1

I have a Sun x4540 that was recently converted to NexentaStor Enterprise Edition from an earlier OpenSolaris. The system disks were wiped and the zpools were exported and reimported. I'm hosting roughly 30 virtual machines to VMWare vSphere over NFS and 10GbE to several hosts.

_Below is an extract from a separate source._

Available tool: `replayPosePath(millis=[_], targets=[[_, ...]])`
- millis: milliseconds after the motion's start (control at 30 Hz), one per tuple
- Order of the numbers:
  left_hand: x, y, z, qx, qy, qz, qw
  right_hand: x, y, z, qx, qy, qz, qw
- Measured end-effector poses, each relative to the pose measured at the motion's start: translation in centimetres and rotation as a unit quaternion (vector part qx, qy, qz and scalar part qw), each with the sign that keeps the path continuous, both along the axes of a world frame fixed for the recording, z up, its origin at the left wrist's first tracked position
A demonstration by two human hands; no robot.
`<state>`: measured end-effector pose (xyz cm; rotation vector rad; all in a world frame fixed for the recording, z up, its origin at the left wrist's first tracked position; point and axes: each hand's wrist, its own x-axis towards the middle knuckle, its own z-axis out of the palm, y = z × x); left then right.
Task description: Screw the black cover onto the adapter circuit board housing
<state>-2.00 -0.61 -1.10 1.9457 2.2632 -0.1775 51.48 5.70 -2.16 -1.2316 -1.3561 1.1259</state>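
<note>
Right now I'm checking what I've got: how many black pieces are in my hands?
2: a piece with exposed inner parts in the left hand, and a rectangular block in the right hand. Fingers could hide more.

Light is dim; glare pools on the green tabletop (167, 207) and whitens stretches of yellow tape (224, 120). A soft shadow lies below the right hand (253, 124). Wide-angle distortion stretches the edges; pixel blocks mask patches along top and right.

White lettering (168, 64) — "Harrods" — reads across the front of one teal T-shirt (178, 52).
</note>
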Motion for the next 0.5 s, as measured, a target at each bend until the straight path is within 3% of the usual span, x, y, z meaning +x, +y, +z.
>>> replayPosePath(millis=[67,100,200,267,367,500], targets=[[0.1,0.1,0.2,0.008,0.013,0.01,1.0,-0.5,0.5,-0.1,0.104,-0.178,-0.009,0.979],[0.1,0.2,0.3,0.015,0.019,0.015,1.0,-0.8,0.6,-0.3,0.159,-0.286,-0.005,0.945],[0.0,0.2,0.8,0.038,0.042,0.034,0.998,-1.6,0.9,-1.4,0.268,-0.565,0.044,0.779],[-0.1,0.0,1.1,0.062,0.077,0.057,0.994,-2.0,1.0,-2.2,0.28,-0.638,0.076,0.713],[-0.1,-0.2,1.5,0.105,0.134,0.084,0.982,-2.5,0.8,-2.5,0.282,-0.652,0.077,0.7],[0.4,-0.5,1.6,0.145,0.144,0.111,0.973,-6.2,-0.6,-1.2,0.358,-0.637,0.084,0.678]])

Since that time, the system has been crashing almost every two weeks. The crash would trigger an ASR with the ILOm and the system would reboot on its own after 5-10 minutes. I have core files in the root directory as such:

-rw-------   1 root root 2237608178 Mar 14 21:06 core
-rw-------   1 root root   81061304 Feb  8 01:23 core.mountd.1297149806
-rw-------   1 root root   69863784 Mar  6 16:34 core.mountd.1299450869
-rw-------   1 root root   36644272 Mar  6 16:39 core.mountd.1299451179

How can I debug these with mdb to understand what is happening? I saw a brief tutorial linked to the Nexenta site at: http://kristof.willen.be/node/1100, but it doesn't seem to apply directly.

ewwhite
  • 194,921
  • 91
  • 434
  • 799

2 Answers2

2

The key here was to change to the /var/crash/myhost directory and run the savecore -f vmdump.x command on the crash dump file. That process creates a unix.x file that can be used by the mdb -k unix.x vmcore.x command, where "x" is the core dump number.

ewwhite
  • 194,921
  • 91
  • 434
  • 799
1

Do you know if the kernel itself is crashing? It might be worth to enable kernel dumps too.

Check the URL below for instructions on how to analyze the core files and how to enable kernel crash dumps.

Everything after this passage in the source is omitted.